You’ve also seen more production move, at least in this down market, to higher-producing agents. If you’re a more boutique or independent player, the economics could be harder if some of your middle-tier agents aren’t producing the way they used to and more of the production has moved up to those who already are.
To me, those are the three things that probably cause those discussions to happen more than anything.
Gary Keller recently laid out Keller Williams’ position on private listings and the role of the MLS in a video commentary. Has the company’s position on pre-marketing and private listings changed since then?
Czarnecki: No. We maintain a position that is in line with the public op-eds and publications Gary Keller put out. I had the pleasure of watching him craft those and helping to refine them with others. That is who we are at our core.
We support the view that transparent markets are incredibly important to our business and to being an advocate for both buyers and sellers. I think that puts the best version of the real estate industry first.
It is surprising that this may not be shared by everybody, but that’s not for me to say one way or the other. We’ve staked out our position there and feel like that is a spot we’re proud to occupy. Since those pieces were published, I’ve been in front of a number of MLS gatherings. We continue to advocate strongly for common-sense rules and rules that are actually enforced.
We don’t want our people to be disadvantaged if we are following the rules. Our ask is that, if we are going to have rules that make sense, then we need to enforce them. That is how the MLS system can work well.
What do you believe is in consumers’ best interest when it comes to pre-marketing and private listings?
Czarnecki: Pre-market or coming-soon listings, however you want to characterize them, have been around for a long time in different forms. A large number of MLSs allow for them.

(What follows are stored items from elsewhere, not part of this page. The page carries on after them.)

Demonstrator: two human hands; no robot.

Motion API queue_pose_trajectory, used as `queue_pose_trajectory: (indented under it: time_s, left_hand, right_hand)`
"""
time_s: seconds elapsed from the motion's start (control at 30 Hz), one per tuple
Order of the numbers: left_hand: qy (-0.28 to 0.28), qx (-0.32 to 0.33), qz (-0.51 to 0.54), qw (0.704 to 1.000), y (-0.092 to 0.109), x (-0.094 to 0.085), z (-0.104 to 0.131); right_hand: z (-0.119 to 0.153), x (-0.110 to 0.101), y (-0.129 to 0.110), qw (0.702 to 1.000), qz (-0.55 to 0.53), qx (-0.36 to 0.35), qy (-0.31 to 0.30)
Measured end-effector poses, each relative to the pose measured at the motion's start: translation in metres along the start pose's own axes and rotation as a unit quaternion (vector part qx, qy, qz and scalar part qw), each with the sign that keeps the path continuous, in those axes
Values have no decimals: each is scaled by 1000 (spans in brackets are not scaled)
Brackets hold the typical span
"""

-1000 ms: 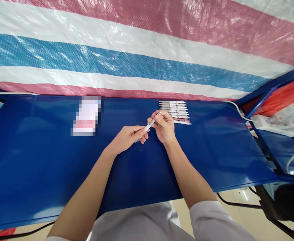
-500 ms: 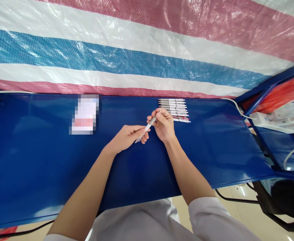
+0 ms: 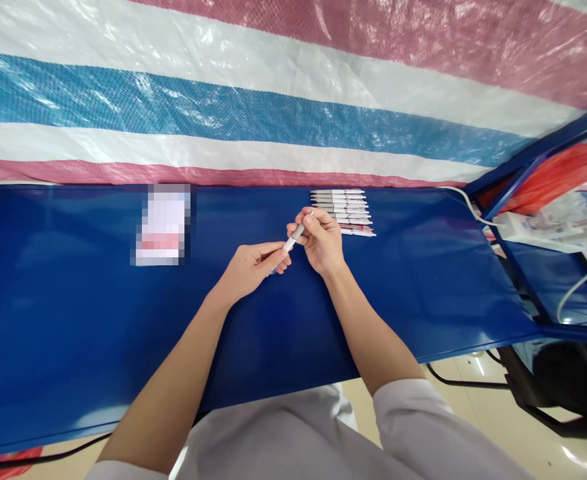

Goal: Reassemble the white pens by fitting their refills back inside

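A white pen (image 3: 289, 244) with a grey grip is held between my two hands over the blue table (image 3: 283, 333), slanting up to the right. My left hand (image 3: 253, 269) is closed around its lower part, with the thumb along the barrel. The fingertips of my right hand (image 3: 323, 243) pinch its upper, tip end. Behind the right hand lies a row of similar pens (image 3: 348, 203), side by side, white with grey grips, and one shows red. My right hand hides part of the nearest ones.
A blurred-out white and red rectangle (image 3: 161, 227) lies on the table to the left. Striped plastic sheeting (image 3: 273, 120) hangs along the back edge. At the right, a white power strip (image 3: 538, 230) with a cable sits by the blue metal frame, beside a red bag (image 3: 563, 177).
The view has shifted slightly. Both hands still hold the pen; my left hand now covers more of its lower end.
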State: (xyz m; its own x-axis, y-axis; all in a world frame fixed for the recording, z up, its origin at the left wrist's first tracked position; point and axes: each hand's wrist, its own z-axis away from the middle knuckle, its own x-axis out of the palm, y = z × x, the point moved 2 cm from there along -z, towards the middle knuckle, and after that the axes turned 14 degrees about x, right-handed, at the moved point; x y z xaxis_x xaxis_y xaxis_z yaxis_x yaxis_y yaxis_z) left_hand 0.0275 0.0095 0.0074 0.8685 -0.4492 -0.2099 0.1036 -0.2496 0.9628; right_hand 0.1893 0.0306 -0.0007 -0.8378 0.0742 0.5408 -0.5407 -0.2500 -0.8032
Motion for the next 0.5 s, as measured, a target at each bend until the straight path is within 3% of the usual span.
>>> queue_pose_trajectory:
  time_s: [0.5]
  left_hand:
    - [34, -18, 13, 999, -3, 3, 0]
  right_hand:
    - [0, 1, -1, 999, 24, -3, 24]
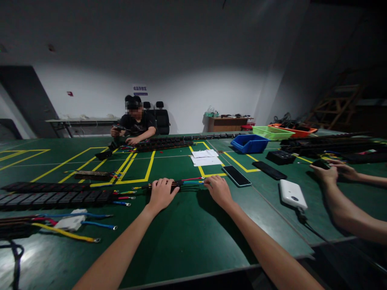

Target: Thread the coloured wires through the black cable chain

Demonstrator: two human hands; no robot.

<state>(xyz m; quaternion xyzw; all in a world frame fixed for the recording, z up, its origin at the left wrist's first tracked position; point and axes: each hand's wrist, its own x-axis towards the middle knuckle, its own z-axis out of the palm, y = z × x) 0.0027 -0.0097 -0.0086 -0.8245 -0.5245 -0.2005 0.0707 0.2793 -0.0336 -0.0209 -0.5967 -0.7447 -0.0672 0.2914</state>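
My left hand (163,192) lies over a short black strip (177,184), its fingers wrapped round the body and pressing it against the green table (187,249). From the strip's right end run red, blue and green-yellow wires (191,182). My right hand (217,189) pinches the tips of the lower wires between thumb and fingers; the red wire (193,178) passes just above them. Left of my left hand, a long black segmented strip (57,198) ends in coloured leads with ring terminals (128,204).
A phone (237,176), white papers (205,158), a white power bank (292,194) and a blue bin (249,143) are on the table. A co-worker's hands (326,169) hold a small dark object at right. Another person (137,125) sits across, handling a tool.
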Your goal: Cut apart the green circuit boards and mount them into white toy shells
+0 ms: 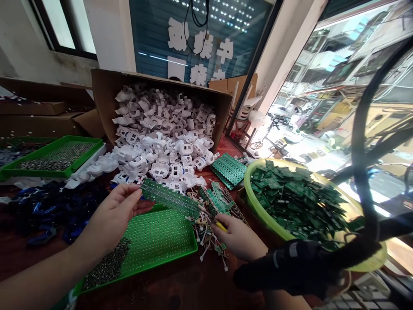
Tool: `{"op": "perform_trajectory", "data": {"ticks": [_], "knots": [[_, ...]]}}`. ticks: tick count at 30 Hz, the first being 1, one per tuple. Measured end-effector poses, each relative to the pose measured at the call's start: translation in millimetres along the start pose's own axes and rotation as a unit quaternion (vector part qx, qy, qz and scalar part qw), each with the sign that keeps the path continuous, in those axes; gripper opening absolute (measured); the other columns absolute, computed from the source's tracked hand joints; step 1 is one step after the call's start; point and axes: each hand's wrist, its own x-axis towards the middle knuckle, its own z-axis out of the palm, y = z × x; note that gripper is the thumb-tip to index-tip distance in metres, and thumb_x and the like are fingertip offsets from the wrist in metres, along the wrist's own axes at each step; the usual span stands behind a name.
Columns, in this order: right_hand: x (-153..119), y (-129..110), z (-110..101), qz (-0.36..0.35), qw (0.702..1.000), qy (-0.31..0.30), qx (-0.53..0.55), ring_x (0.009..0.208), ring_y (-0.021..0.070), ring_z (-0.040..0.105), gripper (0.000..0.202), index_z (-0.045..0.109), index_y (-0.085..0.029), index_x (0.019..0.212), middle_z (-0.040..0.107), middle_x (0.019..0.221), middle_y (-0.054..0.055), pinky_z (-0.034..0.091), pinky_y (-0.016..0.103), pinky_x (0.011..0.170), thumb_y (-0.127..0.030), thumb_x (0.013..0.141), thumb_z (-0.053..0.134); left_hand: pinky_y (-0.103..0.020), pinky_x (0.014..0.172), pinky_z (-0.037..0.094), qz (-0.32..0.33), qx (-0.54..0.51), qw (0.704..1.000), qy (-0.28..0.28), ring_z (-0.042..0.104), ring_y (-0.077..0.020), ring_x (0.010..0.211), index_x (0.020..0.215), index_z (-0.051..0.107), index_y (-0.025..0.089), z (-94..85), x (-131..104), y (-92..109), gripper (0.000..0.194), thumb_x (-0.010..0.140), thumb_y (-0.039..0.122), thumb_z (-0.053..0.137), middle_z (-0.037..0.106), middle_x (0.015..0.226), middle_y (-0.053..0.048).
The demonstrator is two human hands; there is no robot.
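Head view: two bare hands work apart from each other above a dark red tabletop (180, 288), joined only by what they hold.
Left hand: the left hand (112, 213) pinches one end of the green board strip (171, 199) between thumb and fingers.
Right hand: the right hand (240, 237) is closed round a yellow-handled tool (221, 226), its far end at the strip's other end; whether they touch I cannot tell.
Board strip: held aslant over the far edge of the near green tray (161, 241), its right end lower.
Near tray: small metal parts (108, 263) heap in its left portion.
Beside the tray: wired boards (204, 234) with white connectors lie tangled below the right hand.
Right side: a yellow basin (280, 231) brims with small green boards (297, 198); stacked green panels (229, 169) lie just beyond its left rim.
Behind: white plastic shells (164, 125) spill from a cardboard box (103, 99).
Far left: blue pieces (47, 215) lie before another green tray (67, 171).
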Motion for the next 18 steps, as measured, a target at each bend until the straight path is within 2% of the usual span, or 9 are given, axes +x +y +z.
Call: {"op": "perform_trajectory", "data": {"ticks": [3,5,8,11,15,16,18], "knots": [[1.5,-0.1,1.1,0.012,0.999,0.022,-0.025,0.062,0.0144,0.047,0.025,0.042,-0.02,0.068,0.048,0.066,-0.001,0.028,0.024,0.055,-0.04,0.084,0.038,-0.031,0.072,0.057,0.047,0.048,0.997,-0.028,0.066,-0.0207,0.074,0.084,0.054,0.021,-0.4,-5.8,-2.0,0.014,0.074,0.023,0.062,0.062,0.077,-0.002],[2.0,0.0,0.0,0.011,0.999,0.042,-0.031,0.064,0.0146,0.046,0.026,0.041,-0.02,0.068,0.048,0.069,0.0,0.028,0.024,0.056,-0.041,0.083,0.039,-0.034,0.072,0.057,0.042,0.042,0.998,-0.022,0.066,-0.0221,0.074,0.083,0.053,0.021,2.9,-5.0,-1.3,0.011,0.075,0.02,0.061,0.061,0.076,-0.002],[1.7,1.2,-2.2,0.005,0.998,0.059,0.004,0.065,0.0146,0.044,0.027,0.041,-0.019,0.068,0.045,0.069,0.0,0.03,0.025,0.058,-0.042,0.082,0.04,-0.038,0.069,0.058,-0.02,-0.011,1.0,0.003,0.067,-0.0245,0.074,0.08,0.05,0.02,10.2,3.0,1.7,0.006,0.08,0.015,0.053,0.06,0.073,-0.002],[0.9,5.2,-2.1,-0.008,0.992,0.029,0.122,0.059,0.0123,0.038,0.03,0.041,-0.019,0.067,0.036,0.061,-0.003,0.029,0.024,0.057,-0.045,0.081,0.04,-0.039,0.066,0.058,-0.097,-0.061,0.993,0.02,0.068,-0.0262,0.076,0.075,0.049,0.017,15.5,13.3,3.7,0.009,0.082,0.012,0.049,0.06,0.072,-0.003],[2.7,13.0,1.4,-0.031,0.952,-0.016,0.304,0.056,0.0102,0.036,0.034,0.039,-0.019,0.067,0.033,0.06,-0.004,0.03,0.023,0.055,-0.05,0.077,0.046,-0.028,0.058,0.058,-0.184,-0.098,0.978,0.025,0.067,-0.0201,0.067,0.069,0.049,0.012,19.2,24.0,1.2,0.015,0.083,0.007,0.046,0.058,0.066,-0.005],[3.8,14.4,1.9,-0.031,0.947,-0.016,0.32,0.056,0.0104,0.036,0.034,0.039,-0.019,0.067,0.034,0.06,-0.004,0.031,0.024,0.056,-0.051,0.077,0.046,-0.027,0.057,0.058,-0.195,-0.097,0.976,0.028,0.067,-0.0189,0.066,0.07,0.049,0.012,20.0,26.0,0.2,0.015,0.084,0.006,0.045,0.058,0.066,-0.006],[6.1,15.4,1.3,-0.024,0.959,0.003,0.282,0.059,0.0121,0.04,0.033,0.042,-0.018,0.069,0.038,0.062,-0.003,0.034,0.025,0.059,-0.051,0.077,0.045,-0.027,0.057,0.058,-0.198,-0.092,0.975,0.031,0.067,-0.0187,0.066,0.073,0.048,0.011,21.2,29.5,-1.2,0.012,0.084,0.007,0.045,0.059,0.068,-0.007]]}}
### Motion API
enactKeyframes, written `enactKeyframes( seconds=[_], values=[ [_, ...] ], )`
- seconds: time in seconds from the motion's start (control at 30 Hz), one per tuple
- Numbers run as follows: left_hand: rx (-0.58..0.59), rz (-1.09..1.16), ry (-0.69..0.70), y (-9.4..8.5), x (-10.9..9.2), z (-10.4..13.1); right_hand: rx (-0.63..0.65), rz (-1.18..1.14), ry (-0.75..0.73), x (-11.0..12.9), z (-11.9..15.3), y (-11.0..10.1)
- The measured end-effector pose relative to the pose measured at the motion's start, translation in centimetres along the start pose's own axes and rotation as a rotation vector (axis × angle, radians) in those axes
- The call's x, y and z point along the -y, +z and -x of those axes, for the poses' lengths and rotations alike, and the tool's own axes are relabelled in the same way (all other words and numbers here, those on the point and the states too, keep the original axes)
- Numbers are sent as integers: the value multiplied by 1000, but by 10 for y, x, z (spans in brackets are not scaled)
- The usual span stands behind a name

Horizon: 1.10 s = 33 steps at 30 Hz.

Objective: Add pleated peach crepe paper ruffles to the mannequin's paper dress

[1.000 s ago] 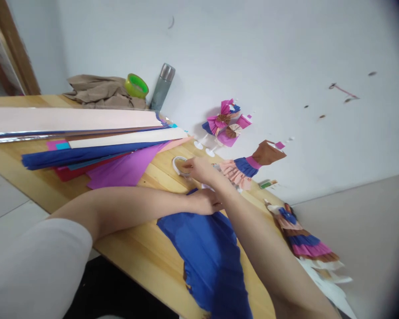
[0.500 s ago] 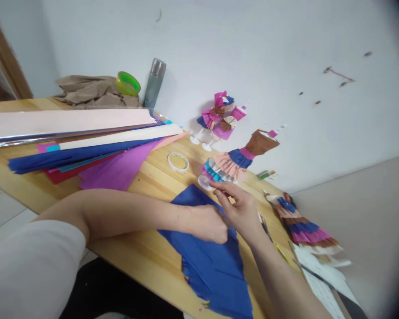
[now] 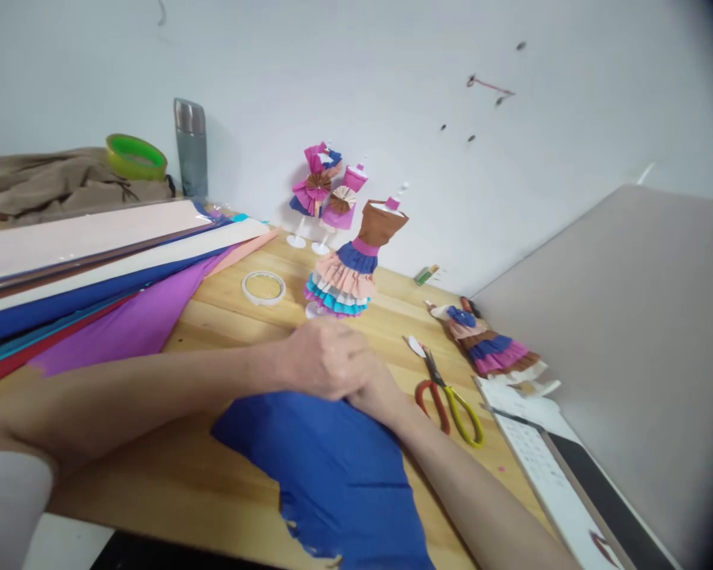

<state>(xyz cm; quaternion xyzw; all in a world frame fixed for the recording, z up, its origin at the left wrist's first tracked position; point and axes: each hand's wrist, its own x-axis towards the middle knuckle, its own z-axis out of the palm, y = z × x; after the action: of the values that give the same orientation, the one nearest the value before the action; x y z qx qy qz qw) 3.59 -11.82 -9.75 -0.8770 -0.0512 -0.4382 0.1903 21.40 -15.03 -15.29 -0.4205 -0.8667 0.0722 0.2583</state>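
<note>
Head view: both hands meeting above the desk (image 3: 255, 507)
Left hand (image 3: 326, 358): closed, at the upper edge of the blue crepe paper (image 3: 350, 467), contents hidden
Right hand (image 3: 375, 386): closed against the left, contents hidden
Blue crepe paper: spread below the hands
Scissors (image 3: 443, 388): right of the hands
Tape roll (image 3: 264, 288): flat, left of the tiered dress (image 3: 356, 265)
</note>
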Motion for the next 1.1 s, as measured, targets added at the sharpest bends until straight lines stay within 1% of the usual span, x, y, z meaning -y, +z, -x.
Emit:
enactKeyframes(
  seconds=[0.03, 0.07, 0.13, 0.2, 0.23, 0.3, 0.37, 0.4, 0.47, 0.57, 0.67, 0.77, 0.83, 0.9, 0.97, 1.1],
  values=[
    [-57, -23, -65, -3, 11, -3, 6, 8, -23, 0, 0, 1],
    [-116, -35, -172, -7, 22, -6, 14, 17, -56, 0, 0, 1],
    [-165, -7, -434, -16, 45, -10, -17, 21, -92, 1, 0, -4],
    [-115, 54, -708, -25, 66, -14, -140, 21, -40, 3, -1, -15],
    [-72, 115, -772, -29, 75, -15, -226, 26, 15, 4, -3, -23],
    [20, 265, -846, -32, 90, -16, -402, 44, 138, 3, -11, -42],
    [89, 417, -891, -28, 101, -17, -559, 17, 256, 0, -24, -61],
    [115, 485, -911, -24, 106, -18, -597, -18, 302, -3, -33, -69],
    [158, 612, -935, -15, 114, -19, -548, -95, 359, -9, -51, -81],
    [230, 791, -898, -3, 122, -25, -428, -214, 442, -20, -76, -87],
    [294, 901, -839, 3, 124, -33, -308, -284, 412, -26, -91, -86],
    [323, 863, -837, 6, 120, -39, -216, -325, 358, -28, -97, -86],
    [331, 763, -846, 6, 117, -40, -192, -340, 349, -29, -97, -88],
    [330, 708, -832, 7, 114, -40, -167, -369, 337, -31, -97, -91],
    [316, 733, -814, 8, 114, -38, -129, -401, 325, -33, -95, -94],
    [293, 798, -826, 9, 117, -35, -88, -401, 321, -35, -93, -98]
  ],
)
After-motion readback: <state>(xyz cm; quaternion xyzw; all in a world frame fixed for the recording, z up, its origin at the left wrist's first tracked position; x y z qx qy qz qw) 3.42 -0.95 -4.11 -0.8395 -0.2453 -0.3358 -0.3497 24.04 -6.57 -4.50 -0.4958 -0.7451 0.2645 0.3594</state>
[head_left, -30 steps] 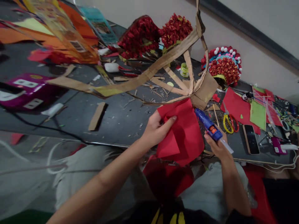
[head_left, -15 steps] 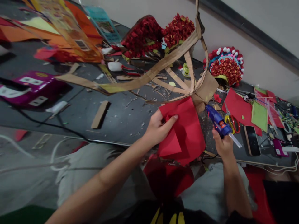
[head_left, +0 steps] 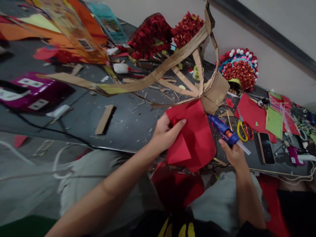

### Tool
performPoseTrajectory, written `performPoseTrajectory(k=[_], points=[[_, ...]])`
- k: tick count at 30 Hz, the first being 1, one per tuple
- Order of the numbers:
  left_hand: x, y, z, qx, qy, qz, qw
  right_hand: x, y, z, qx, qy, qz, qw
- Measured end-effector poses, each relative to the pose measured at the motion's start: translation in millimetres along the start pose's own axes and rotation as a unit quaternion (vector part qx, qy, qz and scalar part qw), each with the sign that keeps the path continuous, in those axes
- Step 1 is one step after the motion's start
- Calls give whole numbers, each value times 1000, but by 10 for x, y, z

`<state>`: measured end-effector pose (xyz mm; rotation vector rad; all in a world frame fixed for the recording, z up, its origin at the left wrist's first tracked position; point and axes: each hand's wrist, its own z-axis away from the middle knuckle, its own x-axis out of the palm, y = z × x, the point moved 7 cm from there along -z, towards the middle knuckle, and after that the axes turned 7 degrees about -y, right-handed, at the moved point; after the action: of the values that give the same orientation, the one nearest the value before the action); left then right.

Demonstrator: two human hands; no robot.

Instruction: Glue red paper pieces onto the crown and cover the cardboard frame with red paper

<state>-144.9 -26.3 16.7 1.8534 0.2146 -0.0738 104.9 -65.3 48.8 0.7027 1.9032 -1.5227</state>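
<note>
My left hand is closed on a folded sheet of red paper, thumb on top, over the table's front edge. In my right hand is a blue glue gun, a clear glue stick poking out of its back end. Its nozzle points left, close to the paper's right edge. Just behind the paper's top edge stands a curved cardboard frame with strips fanning out from a cardboard piece. Whether the paper is joined to the frame I cannot tell.
Scissors, a phone and red sheets lie to the right. A purple power strip box with a black cable sits left, near a cardboard strip. Red ruffled pieces and a beaded fan shape stand along the wall.
The glue gun has moved left, nearer the red paper's edge. The cardboard frame has shifted slightly left. My left hand keeps its hold on the paper.
</note>
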Motion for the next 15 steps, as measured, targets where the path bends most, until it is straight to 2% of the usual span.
performPoseTrajectory(k=[3, 7, 11, 15], points=[[-8, 3, -7, -4, 5, 7, 1000, -67, 24, -1, 21, 37, 11, 999], [-23, -9, -10, -14, 11, 15, 1000, -11, -1, -16, 7, -17, 6, 1000], [-46, -39, -16, -16, 18, 10, 1000, -37, -16, -16, 11, -11, 27, 1000], [-59, -69, -30, -29, 17, 32, 999, -21, -40, -25, -19, -39, 37, 998]])
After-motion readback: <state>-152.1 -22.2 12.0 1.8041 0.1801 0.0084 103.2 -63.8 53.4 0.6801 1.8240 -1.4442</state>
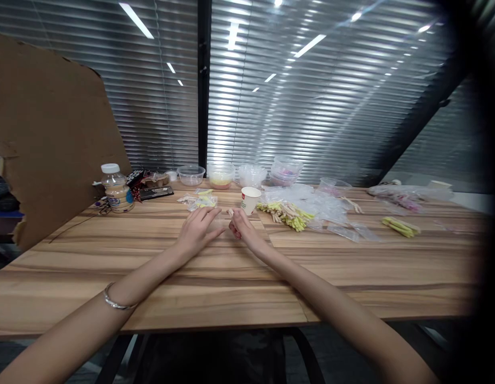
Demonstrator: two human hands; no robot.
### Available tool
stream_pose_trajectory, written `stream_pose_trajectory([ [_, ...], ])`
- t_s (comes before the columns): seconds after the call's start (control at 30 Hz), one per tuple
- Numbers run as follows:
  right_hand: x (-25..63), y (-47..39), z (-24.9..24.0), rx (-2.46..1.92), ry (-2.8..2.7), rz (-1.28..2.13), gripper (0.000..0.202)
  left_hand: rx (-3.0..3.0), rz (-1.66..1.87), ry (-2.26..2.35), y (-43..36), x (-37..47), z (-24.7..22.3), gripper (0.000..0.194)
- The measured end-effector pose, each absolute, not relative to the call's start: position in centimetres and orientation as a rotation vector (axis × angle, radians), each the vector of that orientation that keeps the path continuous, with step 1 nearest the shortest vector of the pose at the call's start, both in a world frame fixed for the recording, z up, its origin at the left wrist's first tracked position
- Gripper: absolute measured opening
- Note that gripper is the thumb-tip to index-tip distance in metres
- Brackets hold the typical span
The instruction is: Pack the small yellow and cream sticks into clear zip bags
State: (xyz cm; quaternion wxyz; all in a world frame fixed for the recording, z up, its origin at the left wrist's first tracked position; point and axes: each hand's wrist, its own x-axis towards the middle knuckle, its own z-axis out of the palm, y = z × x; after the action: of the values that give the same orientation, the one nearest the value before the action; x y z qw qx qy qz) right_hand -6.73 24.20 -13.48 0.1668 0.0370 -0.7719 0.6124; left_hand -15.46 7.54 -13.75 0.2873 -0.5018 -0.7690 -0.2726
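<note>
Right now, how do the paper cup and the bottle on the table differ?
The paper cup is white, open-topped and tilted; the bottle is clear plastic with a white cap on, upright, and holds a beige drink. The paper cup sits mid-table just beyond the right hand; the bottle stands far left near the cardboard sheet, away from the left hand. The bottle looks taller. Both rest on the wooden table.

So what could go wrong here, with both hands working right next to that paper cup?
The right hand pinches something small just in front of the paper cup, so a nudge could tip the cup. The left hand lies flat by small packets that it might sweep aside. The pile of yellow-tipped sticks lies loose and could scatter.
</note>
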Motion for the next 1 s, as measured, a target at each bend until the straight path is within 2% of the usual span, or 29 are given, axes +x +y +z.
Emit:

When we looked at Zillow’s coming-soon program, the Preview program, what we liked and felt confident in was that it followed MLS rules that had been codified for a long time. It was very clear whether an agent in a particular market could participate and for how long. It was very defined.
If that is a fit for a seller, and their agent feels that is the best marketing plan for them, that is OK. But we ultimately think that the home ending up on the MLS exposes it to the widest number of eyeballs, gives it the best chance of setting the best price, gets the most buyers involved and gives buyers the broadest view of listings.
We were confident signing up for that program because it stayed within the same spirit that has existed for a long time with many MLSs. That is where we land.
What is your message to Keller Williams agents amid all of this industry change?
Czarnecki: Our message is clear and consistent.
Over the past 12 to 15 months, we have been focused on delivering more value and helping our agents and franchisees run their most profitable businesses. That is what we get up and do every day.
There are plenty of quotes from Gary that I would not make my own, but in difficult markets, true empires and big businesses are built. I very much agree with that.
There is always an opportunity to be successful in this business. We have so many agents who are doing well and having some of their best years. It is inspirational, it is fun to support them, and we are going to keep doing that.